Słowem - jeśli "Walkiria" to jest jeszcze jeden film pt. "Zabili go i uciekł" - to ja dziękuję - zacznę szukać cyklu o naszym detektywie Bednarskim, który na kłopoty był ponoć lepszy od Klossa, Stirlitza czy samego Stauffenberga.
Pozdrawiam.
obejrzałem Walkirię. I raczej nie zachwyca. Już bardziej odpowiada mi "Zamach w wilczym szańcu" - przynajmniej pokazana jest pewna ewolucja Stauffenberga w jego odniesieniach do Hitlera, a także jego podejście do innych narodów. Tutaj można by uwierzyć, że od początku był wrogiem Hitlera, że nie był zwolennikiem nazizmu, a sam wypadek w Afryce tylko przelał czarę i przyśpieszył decyzję. No cóż, wielkie rozczarowanie - jeszcze kilku takich i Niemcy sami pokonaliby Hitlera, a Wehrmacht był armią przestrzegającą jak żadna inna kodeksu honorowego i konwencji międzynarodowych w ramach działań wojennych.
Z tego co wiem jest to film produkcji niemiecko-amerykańśkiej. Słyszałem właśnie, że jest on taki bardzo wyidealizowany, stawiający von Stauffenberga w jak najbardziej pozytywnym świetle. Podobno jest kreowany na bohatera narodowego, który miał odwagę sprzeciwić się machinie zła. W skrócie – dobry i szlachetny Niemiec, przeciwko złym nazistom.
Cóż jeszcze nie widziałem tego filmu, ale chyba już wiem czego się spodziewać.
Jestem świeżo po obejrzeniu tego filmu. Tematyka zupełnie nie leżała w kręgu moich zainteresowań ale skusiłam się. Muszę się tutaj zgodzić z moimi przedmówcami. Stauffenberg faktycznie pokazany jest tylko i wyłącznie w pozytywnym świetle. Taki heros, który otwarcie mówi o swoich poglądach względem nazizmu i Hitlera. Okazuje jednak brawurę, która faktycznie mogła przywieźć go do zguby. Jego odwaga graniczyła kilkakrotnie z fanatyzmem i głupotą. Niemniej jednak film podobał mi się jako całość. Gra aktorska mnie przekonała, tylko postać Hitlera była jak dla mnie mało wyrazista. No ale możne to ze względu na to, że w Walkirii jego postać ograniczyła się zaledwie do kilku niezbyt długich epizodów.

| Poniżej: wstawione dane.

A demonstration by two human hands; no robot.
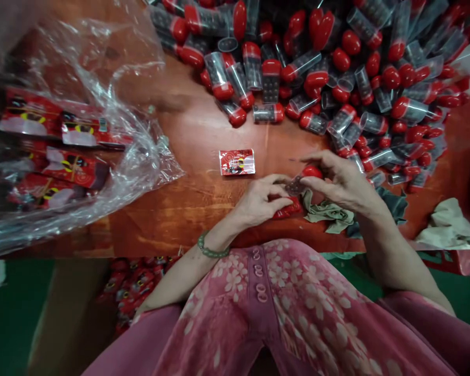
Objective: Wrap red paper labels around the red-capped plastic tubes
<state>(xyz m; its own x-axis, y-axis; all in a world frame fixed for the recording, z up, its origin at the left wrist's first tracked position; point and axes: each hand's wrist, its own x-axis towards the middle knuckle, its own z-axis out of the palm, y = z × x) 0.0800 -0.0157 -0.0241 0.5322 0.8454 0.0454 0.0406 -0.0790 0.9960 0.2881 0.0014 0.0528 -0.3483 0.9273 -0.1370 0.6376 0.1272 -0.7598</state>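
Observation:
My left hand (260,201), with a green bead bracelet above its wrist, is closed on the clear end of a red-capped tube (311,172) at the right of centre. My right hand (335,180) pinches the same tube at its red end. Just under my left fingers lies a red packet (288,208), partly covered by them. A flat red printed packet (237,162) rests on the brown table (203,193), up and left of my hands. Crumpled green-grey cloth (331,214) lies below my right hand.
Many red-capped clear tubes (271,81) are heaped across the table's back and right. A clear plastic bag (141,151) with several red packets (76,167) lies at left. More packets (135,287) are below the table edge. Pale cloth (450,224) sits at right.

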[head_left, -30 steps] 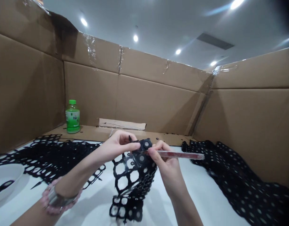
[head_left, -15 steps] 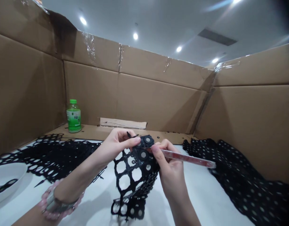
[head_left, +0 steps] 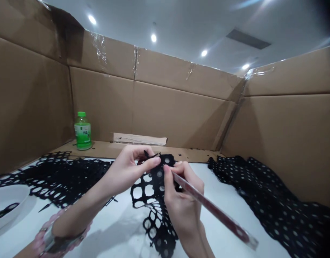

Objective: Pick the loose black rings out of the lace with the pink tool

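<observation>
In front of me hangs a strip of black, net-like fabric (head_left: 159, 211) with rows of round holes, some open and some filled with pale discs. My left hand (head_left: 135, 165) pinches its upper edge between thumb and fingers. A thin dark pointed scrap pokes out above that thumb. My right hand (head_left: 183, 193) grips a slim tool with a long translucent dark-red handle (head_left: 216, 208), which slants down to the right. The tool's working tip is at the fabric, hidden by my fingers, so its kind cannot be made out.
Black holed netting (head_left: 65, 175) lies on the left of the white table, beside a white bowl (head_left: 22, 195) with dark pieces in it. A larger dotted black cloth (head_left: 275, 200) is heaped at right. A green bottle (head_left: 83, 132) stands by the cardboard walls (head_left: 175, 107).
The tool's handle has swung from nearly level to sloping down toward me. My right hand has shifted left, nearer my left thumb, and the lower fabric has twisted.
</observation>
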The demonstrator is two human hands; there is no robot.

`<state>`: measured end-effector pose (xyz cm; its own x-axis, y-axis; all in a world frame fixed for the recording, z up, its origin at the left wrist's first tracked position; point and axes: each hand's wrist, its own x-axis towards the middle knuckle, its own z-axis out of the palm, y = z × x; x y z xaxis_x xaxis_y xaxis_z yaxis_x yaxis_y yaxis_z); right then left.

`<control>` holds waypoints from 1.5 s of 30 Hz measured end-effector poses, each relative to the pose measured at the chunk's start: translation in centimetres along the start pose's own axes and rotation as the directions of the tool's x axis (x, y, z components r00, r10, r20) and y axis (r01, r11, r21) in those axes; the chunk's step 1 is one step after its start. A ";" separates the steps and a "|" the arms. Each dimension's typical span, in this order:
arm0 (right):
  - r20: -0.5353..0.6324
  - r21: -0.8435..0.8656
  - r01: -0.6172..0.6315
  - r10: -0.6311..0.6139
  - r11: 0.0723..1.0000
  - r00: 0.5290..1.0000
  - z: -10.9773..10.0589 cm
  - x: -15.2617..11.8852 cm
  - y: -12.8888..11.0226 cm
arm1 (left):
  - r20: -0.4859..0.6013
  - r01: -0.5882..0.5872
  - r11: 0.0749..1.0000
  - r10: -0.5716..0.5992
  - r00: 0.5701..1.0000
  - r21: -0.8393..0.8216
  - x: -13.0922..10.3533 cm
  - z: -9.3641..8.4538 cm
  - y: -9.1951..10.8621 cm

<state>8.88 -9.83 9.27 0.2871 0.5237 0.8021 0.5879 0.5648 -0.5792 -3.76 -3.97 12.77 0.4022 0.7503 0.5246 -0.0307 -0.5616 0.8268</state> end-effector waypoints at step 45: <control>0.159 0.234 -0.266 0.234 0.935 0.959 -3.2 4.2 5.6 | 0.207 0.330 0.905 -0.281 0.937 -0.267 1.7 0.7 -3.8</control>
<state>15.78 -6.48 9.86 0.2928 0.7354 0.6111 0.2962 0.5379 -0.7892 -2.37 -0.79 10.36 0.5753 0.7885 0.2176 -0.1397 -0.1674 0.9759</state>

Walkiria wydaje mi się dobrym filmem. Przed chwilą zakończyłam jego oglądanie. :)
Walkiria wydaje mi się dobrym filmem. Przed chwilą zakończyłam jego oglądanie. :)
hmm to trochę mało. Mogłabyś dodać coś więcej np. sprecyzować co takiego przypadło ci szczególnie do gustu? muzyka? efekty specjalne? fabuła? Tom Cruise?
Nie odczuwasz że ta produkcja na kilometr ‘śmierdzi” komercją i poszukiwaniem za wszelką cenę jakiś bohaterów wśród żołnierzy Wehrmachtu?
swoją drogą, w tym roku miała miejsce premiera nowej książki poświęconej zamachowi na Hitlera pt. „Operacja Walkiria” Tobiasza Knieje. Czytał już ktoś?
Hmm mam troszkę inne nastawienie niż większość Polaków do całej II wojny światowej.
Więc tam oczywiście komercja jak chyba w każdym filmie była jest i będzie. :) Tom Cruise- grał dobrze ale żeby jakoś bardzo zwracała uwagę na to że właśnie ON tam gra to nie. Może moja opinia wynika z tego że interesuję się tamtymi czasami. Bohaterzy Wermachtu hmm fakt że zrobili z Stauffenberga bohatera Wermachtu ale czy nie można go tak nazwać? Nie liczni przeciwstawiali się Hitlerowi- on potrafił. A to że jak większość (szczególnie Niemców) miało coś za skórą to akurat można pominąć.
P.S. Może chaotycznie i nie zrozumiale tłumaczę za co przepraszam- chyba nie umie inaczej :)
czyli to, że był zwolennikiem nazizmu, wrogiem "niearyjskiej rasy", który spokojnie akceptował mordowanie innych nacji można pominąć? A ważne jest tylko to, że przeciwstawił się Hitlerowi?
Dlaczego tak bardzo ów wielki "heros" i jemu podobni chcieli pozbawić Hitlera życia? Żeby zawrzeć pokój z Wielką Brytanią i aliantami zachodnimi i przy ich wsparciu odwrócić losy wojny, spokojnie dalej mordować Słowian, Żydów. Pod hasłem obrony cywilizowanej Europy przed barbarzyńcami ze Wschodu.
Film nie miał przekazywać tego że Niemcy mordowali nie aryjską rasę tylko sprzeciw wobec Hitlera tj. zamach na Hitlera. Więc nie rozumiem dlaczego roztrząsamy temat zagłady Słowian Żydów itd w kontekście filmu w którym mowa o ZAMACHU NA HITLERA. A czy któryś ówczesny Niemiec (Wermachtowiec) był wrogiem nazizmu??? Czy któryś z nich nie akceptował podziały na rasę wyższą i niższą (nie aryjską) ? Nie.
i dlatego jednostronne pokazywanie Stauffenberga jest zakłamywaniem historii. I dlatego tego nie powinno się pomijać. Można było pokazać, jak chociażby film Zamach w wilczym szańcu ewolucję Stauffenberga od fascynacji Hitlerem po dojście do decyzji o zamachu.
A co do ostatniego pytania, to owszem, byli tacy Niemcy, którzy nie dali się uwieść Hitlerowi i jego ideologii.
Ale miałam na myśli Niemców będących w Wermachcie- tam każdy był podporządkowany i za ideologią Hitlera.
nie każdy, bo niektórzy byli wcielani siłą - nie mieli wyboru. Chyba że mówisz o generalicji. Tutaj jednak na początku także nie wszyscy byli zwolennikami Hitlera. Zamachy na niego były planowane na długo przed rozpoczęciem II wojny światowej - zakładano chociażby, że w razie rozpętania wojny przeciwko Czechosłowacji, Hitler zostanie obalony. Wówczas plan puczu był opracowany, a jego zwolennikiem był gen. Ludwik Beck. Konferencja w Monachium ostatecznie przekreśliła te plany. Został również rozstrzelany po zamachu z 20 lipca 1944 r., ale w przeciwieństwie do Stauffenberga jego opór przeciwko Hitlerowi był znacznie wcześniejszy, a nie jak w przypadku Stauffenberga dopiero po laniu, jakie Wehrmacht dostał na Wschodzie i w Afryce.